Problem description> With the pictures excluded, reproduce all of the data exactly.

Collected data>
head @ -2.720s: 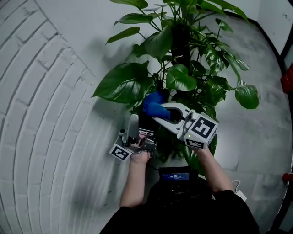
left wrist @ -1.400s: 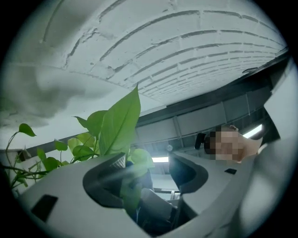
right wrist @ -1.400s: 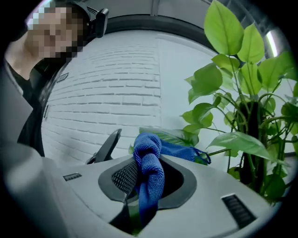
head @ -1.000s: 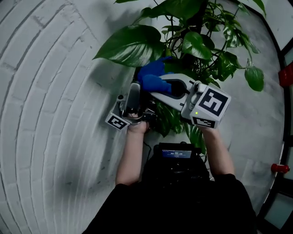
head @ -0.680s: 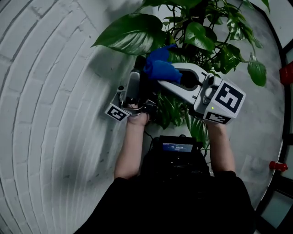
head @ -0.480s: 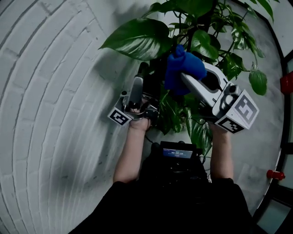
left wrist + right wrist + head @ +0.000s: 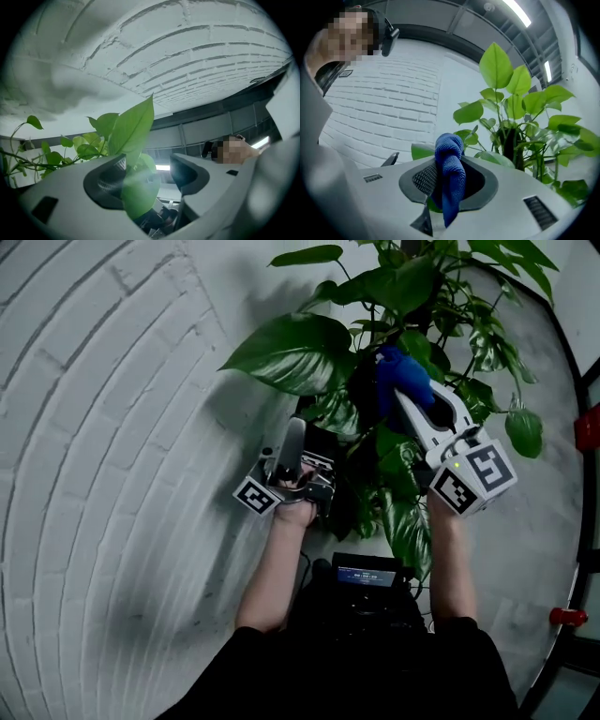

Response area>
head @ -2.720s: 
left wrist @ -1.400s: 
right wrist @ -1.400s: 
head @ -1.000s: 
head @ -0.680s: 
head @ -0.480s: 
left wrist + right wrist + head @ +0.000s: 

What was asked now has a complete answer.